- Theatrical release poster
- Directed by: Gen Sekiguchi
- Written by: Taku Tada
- Produced by: Hiroyuki Taniguchi
- Starring: Tadanobu Asano; Shihori Kanjiya; Kyōko Koizumi; Jai West; Sonny Chiba; Vinnie Jones;
- Edited by: Gen Sekiguchi
- Music by: James Shimoji
- Production company: Tohokushinsha Film
- Release date: 2004;
- Running time: 120 minutes
- Country: Japan
- Languages: Japanese; English;

= Survive Style 5+ =

2004 film directed by Gen Sekiguchi

Survive Style 5+ is a 2004 Japanese film directed by Gen Sekiguchi and produced by Hiroyuki Taniguchi. It stars Tadanobu Asano, Kyōko Koizumi, Reika Hashimoto, Jai West, Sonny Chiba and Vinnie Jones.

==Synopsis==
The film follows five simultaneous, loosely linked plot lines, that intertwine and scramble together. A man (Tadanobu Asano) keeps killing his wife (Reika Hashimoto) and burying her in the woods only to find her alive, furious, and waiting for him when he returns home. A suburban family's life is disrupted when the father (Ittoku Kishibe) is permanently hypnotized into believing he is a bird and tries to learn how to fly. A trio of aimless youth pass time by burgling houses. A murderous advertising executive (Kyōko Koizumi) tries to imagine ideas for commercials.

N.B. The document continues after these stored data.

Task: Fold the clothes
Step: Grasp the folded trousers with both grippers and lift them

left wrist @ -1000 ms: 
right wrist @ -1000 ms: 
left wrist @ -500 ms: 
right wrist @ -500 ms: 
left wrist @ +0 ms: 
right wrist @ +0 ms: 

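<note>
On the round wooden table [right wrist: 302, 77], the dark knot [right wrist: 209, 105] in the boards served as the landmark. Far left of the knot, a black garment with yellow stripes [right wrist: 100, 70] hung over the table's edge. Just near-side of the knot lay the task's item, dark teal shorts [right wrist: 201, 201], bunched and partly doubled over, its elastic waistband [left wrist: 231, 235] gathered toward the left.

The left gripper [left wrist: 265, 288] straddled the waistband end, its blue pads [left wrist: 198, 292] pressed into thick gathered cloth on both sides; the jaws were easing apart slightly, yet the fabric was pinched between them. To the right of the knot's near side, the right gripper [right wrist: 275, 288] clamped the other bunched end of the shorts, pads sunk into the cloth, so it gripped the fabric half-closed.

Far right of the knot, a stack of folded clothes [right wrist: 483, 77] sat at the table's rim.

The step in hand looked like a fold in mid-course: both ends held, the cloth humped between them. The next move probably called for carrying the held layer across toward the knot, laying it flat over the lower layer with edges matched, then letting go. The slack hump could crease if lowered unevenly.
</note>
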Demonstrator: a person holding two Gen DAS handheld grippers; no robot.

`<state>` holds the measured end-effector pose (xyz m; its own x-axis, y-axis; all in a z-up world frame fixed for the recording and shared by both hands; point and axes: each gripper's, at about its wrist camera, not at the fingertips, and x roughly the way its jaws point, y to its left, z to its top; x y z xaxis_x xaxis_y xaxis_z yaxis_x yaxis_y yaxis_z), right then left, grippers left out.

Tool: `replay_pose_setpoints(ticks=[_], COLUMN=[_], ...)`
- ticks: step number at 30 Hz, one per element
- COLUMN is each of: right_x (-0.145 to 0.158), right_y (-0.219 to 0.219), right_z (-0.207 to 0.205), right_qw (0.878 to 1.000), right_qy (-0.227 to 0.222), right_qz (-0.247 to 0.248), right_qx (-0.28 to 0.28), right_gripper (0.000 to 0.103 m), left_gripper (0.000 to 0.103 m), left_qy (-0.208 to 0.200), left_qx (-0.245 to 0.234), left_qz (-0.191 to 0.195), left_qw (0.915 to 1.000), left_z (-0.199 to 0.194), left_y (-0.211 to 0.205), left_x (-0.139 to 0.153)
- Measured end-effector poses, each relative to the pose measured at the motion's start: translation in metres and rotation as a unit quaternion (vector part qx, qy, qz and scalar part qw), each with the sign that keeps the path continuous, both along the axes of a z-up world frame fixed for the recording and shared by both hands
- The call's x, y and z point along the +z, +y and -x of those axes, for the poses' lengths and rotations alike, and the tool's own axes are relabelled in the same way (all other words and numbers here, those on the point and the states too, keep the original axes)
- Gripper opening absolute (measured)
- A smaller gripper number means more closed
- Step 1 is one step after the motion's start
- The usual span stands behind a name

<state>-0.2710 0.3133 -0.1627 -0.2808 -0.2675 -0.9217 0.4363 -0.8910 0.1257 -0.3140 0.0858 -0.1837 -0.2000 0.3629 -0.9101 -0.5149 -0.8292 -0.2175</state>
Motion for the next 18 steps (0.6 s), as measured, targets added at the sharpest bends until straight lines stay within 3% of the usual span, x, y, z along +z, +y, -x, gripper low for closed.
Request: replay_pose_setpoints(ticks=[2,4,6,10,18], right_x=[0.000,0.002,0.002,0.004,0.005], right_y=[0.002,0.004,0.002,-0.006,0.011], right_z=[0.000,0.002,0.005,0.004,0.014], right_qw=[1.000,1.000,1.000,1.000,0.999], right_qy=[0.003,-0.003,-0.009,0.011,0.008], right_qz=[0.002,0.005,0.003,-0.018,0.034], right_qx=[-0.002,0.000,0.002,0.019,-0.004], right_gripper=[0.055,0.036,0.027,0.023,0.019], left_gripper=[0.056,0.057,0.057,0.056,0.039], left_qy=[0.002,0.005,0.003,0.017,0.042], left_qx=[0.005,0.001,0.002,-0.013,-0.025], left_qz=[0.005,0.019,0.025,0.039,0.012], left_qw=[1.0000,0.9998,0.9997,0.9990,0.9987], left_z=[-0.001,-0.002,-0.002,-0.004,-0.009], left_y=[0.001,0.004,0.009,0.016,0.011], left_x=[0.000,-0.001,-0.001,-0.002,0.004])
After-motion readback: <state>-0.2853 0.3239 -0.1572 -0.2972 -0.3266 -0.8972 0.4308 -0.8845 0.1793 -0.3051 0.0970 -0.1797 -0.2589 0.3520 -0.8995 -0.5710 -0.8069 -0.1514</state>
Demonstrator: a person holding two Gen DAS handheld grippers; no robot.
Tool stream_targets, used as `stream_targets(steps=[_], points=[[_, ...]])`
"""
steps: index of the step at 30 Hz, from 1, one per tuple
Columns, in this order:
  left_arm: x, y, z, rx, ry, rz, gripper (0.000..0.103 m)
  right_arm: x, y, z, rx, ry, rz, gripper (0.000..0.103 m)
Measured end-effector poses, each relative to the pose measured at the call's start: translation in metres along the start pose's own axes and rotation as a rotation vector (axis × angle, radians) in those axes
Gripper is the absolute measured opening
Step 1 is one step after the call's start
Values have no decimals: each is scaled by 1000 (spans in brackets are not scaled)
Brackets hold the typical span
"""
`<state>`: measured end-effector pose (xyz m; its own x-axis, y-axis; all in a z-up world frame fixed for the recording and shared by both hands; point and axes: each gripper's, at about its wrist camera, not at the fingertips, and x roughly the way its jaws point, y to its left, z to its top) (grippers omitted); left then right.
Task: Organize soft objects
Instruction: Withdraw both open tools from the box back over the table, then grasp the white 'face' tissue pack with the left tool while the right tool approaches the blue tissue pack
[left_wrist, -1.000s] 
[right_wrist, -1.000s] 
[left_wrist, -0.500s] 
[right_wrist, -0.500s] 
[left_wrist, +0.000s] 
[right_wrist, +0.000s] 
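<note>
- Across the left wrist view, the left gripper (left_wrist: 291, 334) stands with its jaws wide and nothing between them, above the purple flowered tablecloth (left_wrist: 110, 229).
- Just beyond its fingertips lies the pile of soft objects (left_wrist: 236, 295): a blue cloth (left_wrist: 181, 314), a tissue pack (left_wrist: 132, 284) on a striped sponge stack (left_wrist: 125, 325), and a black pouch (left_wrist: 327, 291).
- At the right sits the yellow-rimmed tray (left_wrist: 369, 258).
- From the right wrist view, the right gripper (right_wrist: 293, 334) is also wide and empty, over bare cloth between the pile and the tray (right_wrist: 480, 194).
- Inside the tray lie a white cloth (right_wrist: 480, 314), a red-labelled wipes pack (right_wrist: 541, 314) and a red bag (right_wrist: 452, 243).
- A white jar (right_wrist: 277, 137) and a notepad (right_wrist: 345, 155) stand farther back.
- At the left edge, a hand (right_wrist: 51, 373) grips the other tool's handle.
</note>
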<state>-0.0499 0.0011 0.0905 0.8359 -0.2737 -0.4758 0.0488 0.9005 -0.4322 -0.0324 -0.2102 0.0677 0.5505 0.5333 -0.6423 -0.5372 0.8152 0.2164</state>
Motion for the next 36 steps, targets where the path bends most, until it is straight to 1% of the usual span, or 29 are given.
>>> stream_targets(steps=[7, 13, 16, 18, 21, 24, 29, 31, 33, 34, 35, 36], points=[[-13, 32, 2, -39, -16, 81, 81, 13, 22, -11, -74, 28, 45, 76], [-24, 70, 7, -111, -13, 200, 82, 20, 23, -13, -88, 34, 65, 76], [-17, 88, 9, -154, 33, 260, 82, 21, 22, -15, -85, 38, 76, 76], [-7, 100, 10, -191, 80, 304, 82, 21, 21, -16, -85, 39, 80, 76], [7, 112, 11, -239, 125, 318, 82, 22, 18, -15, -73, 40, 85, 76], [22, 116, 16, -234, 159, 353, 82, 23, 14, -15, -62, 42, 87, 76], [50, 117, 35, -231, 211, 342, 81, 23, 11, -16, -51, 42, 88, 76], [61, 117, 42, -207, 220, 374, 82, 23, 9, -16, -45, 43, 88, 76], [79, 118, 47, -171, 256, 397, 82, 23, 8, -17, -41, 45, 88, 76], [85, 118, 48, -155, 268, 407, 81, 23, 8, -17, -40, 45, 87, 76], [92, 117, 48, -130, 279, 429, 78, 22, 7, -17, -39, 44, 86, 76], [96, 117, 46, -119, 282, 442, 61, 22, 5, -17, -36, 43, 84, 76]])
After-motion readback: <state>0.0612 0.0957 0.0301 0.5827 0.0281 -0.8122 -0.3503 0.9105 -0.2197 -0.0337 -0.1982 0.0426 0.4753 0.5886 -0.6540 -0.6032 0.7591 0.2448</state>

The stories clash together through the intervention of a thuggish hitman (Vinnie Jones) and his translator (Yoshiyoshi Arakawa).

==Cast==
- Tadanobu Asano as Masahiro Ishigaki
- Reika Hashimoto as Mimi, Ishigaki's wife
- Pierre Taki as a motorcycle policeman
- Kyōko Koizumi as Yoko, the commercial businesswoman
- Asumi Miwa as a waitress
- Hiroshi Abe as Aoyama, the hypnotist
- Ittoku Kishibe as Tatsuya Kobayashi, the husband
- Yumi Asō as Misa Kobayashi, the wife
- Shihori Kanjiya as Kaho Kobayashi, the daughter
- Ryūnosuke Kamiki as Keiichi Kobayashi, the son
- Kanji Tsuda as a Tsuda, a burglar
- Yoshiyuki Morishita as Morishita, a burglar
- Jai West as J, a burglar
- Vinnie Jones as Jimmy Funky Knife, an assassin
- Yoshiyoshi Arakawa as Katagiri, the assassin's interpreter
- Tae Kimura as a flight attendant
- Sonny Chiba as Kazama, a pharmaceutical company president
- Tomokazu Miura as Yamauchi, a doctor

==Release==
Survive Style 5+ was shown at the Locarno Film Festival on August 6, 2004.

==Soundtrack==
The film's original soundtrack is by James Shimoji, and additionally features songs by Takkyu Ishino and Yasuyuki Okamura, Rob Laufer, Jim Gilstrap, Jess Harnell, and Cake.